Return copies of the lines below that mention "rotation".

*** DATA LISTING ***

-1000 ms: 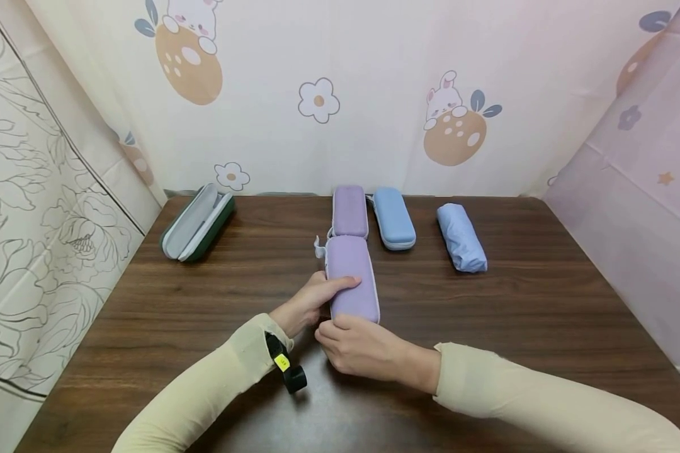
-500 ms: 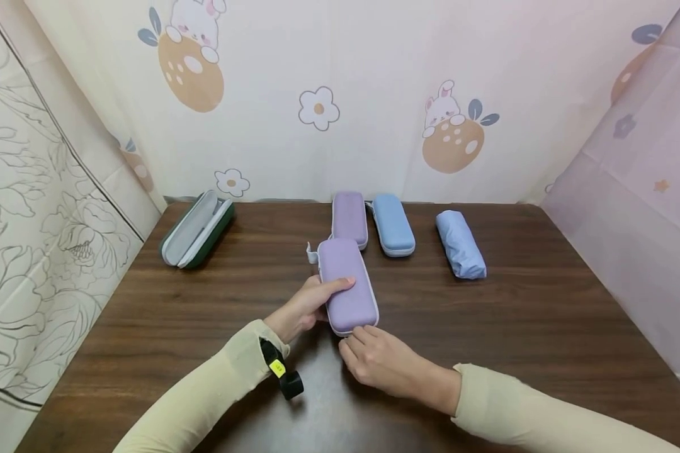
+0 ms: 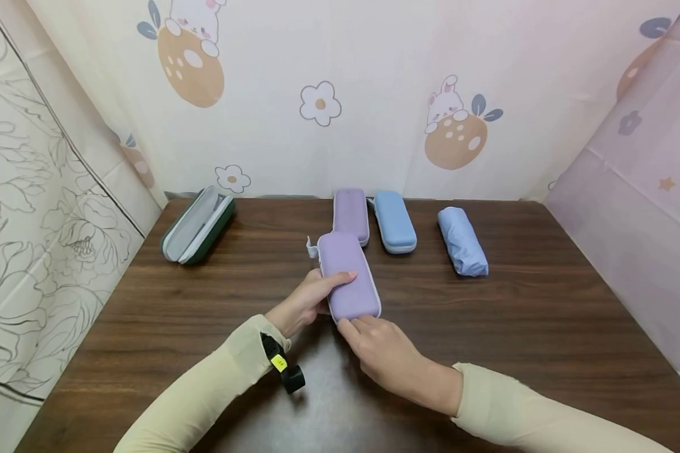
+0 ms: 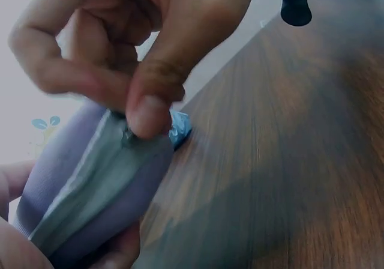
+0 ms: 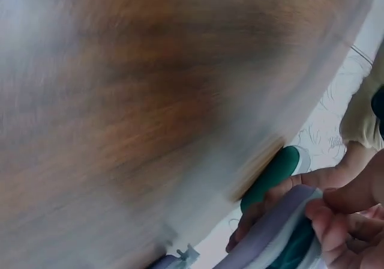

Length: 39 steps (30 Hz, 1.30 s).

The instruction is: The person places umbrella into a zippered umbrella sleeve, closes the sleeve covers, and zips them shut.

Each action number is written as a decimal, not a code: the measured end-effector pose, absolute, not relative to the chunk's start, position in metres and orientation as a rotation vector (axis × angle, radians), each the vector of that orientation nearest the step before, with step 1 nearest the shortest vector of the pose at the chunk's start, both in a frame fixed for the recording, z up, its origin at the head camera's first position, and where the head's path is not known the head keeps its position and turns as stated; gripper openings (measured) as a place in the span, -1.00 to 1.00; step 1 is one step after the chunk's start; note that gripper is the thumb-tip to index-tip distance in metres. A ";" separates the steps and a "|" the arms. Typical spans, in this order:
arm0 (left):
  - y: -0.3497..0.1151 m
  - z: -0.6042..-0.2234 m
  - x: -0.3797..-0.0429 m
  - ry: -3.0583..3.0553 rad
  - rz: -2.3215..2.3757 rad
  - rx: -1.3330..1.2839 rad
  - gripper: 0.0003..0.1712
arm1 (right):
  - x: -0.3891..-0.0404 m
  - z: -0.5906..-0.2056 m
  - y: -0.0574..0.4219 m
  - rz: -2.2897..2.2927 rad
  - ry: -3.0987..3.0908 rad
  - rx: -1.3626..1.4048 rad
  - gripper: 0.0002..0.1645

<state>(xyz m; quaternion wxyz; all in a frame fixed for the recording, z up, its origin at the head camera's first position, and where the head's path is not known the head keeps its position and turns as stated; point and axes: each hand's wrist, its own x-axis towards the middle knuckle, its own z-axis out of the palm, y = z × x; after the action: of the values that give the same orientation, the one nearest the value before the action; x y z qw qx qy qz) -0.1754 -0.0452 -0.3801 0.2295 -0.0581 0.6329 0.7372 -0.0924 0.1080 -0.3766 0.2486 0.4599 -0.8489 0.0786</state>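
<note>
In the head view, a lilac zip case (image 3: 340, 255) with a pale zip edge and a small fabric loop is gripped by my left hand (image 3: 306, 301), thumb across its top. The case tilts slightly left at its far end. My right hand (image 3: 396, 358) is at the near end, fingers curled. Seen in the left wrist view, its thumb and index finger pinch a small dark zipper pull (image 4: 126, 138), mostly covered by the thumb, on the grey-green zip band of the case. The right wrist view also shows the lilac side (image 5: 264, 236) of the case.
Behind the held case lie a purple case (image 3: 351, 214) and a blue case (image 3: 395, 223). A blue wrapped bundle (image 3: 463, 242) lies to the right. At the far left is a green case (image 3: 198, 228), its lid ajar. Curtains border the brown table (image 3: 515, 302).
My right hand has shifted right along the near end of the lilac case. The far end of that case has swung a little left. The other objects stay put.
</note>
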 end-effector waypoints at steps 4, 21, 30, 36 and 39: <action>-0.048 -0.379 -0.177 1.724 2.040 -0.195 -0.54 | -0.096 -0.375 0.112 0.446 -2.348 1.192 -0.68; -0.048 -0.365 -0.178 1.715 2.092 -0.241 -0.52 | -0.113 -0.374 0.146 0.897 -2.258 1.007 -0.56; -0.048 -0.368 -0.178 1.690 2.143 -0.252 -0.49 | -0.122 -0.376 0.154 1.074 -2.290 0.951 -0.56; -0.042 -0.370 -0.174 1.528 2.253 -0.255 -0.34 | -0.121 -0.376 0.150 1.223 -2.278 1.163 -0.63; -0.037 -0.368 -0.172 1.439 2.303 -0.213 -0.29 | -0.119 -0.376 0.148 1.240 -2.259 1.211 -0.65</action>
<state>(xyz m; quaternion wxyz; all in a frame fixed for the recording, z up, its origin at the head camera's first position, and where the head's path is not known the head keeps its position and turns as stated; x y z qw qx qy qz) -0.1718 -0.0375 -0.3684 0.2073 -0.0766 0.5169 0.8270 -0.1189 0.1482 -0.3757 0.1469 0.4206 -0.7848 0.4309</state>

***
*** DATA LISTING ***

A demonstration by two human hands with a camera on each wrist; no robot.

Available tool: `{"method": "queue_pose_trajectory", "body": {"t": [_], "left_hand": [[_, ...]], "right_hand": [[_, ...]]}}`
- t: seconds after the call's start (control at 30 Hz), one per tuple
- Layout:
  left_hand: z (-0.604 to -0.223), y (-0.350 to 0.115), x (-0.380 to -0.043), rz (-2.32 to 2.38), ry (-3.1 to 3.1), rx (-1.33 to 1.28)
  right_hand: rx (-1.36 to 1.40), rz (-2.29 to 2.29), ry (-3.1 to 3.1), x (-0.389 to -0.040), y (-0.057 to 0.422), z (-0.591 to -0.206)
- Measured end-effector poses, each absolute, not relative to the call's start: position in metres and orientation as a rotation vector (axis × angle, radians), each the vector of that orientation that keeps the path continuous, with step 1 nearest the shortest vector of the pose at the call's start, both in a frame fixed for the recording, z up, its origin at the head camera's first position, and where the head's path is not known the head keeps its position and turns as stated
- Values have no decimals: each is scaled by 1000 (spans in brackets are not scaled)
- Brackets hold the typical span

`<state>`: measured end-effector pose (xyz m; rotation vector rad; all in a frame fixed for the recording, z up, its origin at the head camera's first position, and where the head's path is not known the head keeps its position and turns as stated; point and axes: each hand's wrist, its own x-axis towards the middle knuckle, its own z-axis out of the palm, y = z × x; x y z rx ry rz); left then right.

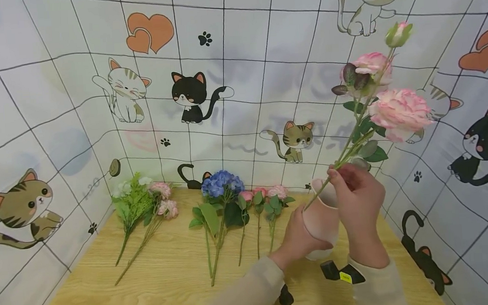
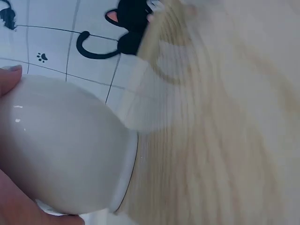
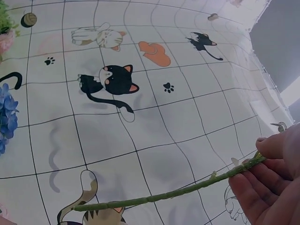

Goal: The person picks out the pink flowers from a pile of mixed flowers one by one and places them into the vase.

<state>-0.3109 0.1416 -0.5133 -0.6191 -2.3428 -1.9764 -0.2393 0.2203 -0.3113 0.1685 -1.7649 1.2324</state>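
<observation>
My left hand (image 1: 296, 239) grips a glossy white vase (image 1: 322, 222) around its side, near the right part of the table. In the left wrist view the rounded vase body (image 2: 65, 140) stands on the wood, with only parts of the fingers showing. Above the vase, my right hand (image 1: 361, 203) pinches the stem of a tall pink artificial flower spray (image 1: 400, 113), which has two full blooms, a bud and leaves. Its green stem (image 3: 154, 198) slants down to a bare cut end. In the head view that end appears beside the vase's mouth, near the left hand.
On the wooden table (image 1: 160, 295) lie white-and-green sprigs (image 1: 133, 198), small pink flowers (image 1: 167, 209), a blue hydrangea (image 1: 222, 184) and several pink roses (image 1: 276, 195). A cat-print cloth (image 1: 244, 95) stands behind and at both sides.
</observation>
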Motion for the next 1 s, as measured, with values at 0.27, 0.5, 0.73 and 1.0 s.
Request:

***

TASK SOLUTION:
Each action number is written as a decimal, not a code: the measured end-effector pose, absolute, not relative to the chunk's start, position in metres and orientation as a rotation vector (axis × angle, radians), each the vector of that orientation nearest the step before, with step 1 nearest the shortest vector of the pose at the chunk's start, both in a frame fixed for the recording, z up, its origin at the head camera's first position, and where the head's path is not known the head keeps its position and turns as stated; gripper openings (measured) as a place in the span, -1.00 to 1.00; step 1 is one step after the chunk's start; note that gripper is the thumb-tip to index-tip distance in metres. A ";" separates the steps and a "|" the arms. Typical spans, in this order:
- Measured end-effector poses, each absolute, not relative to the call's start: position in metres and orientation as a rotation vector (axis × angle, radians), each the vector of that orientation that keeps the path continuous, with step 1 nearest the shortest vector of the pose at the call's start, both in a frame fixed for the recording, z up, its origin at the head camera's first position, and where the head's path is not known the head keeps its position and turns as stated
`<state>`: measured end-effector pose (xyz m; rotation vector rad; all in a frame fixed for the recording, z up, its origin at the head camera's first position, and where the head's path is not known the head keeps its position and turns as stated; point and axes: each hand's wrist, its own x-axis towards the middle knuckle, its own z-axis out of the palm, y = z × x; x y z rx ry rz); left then right.

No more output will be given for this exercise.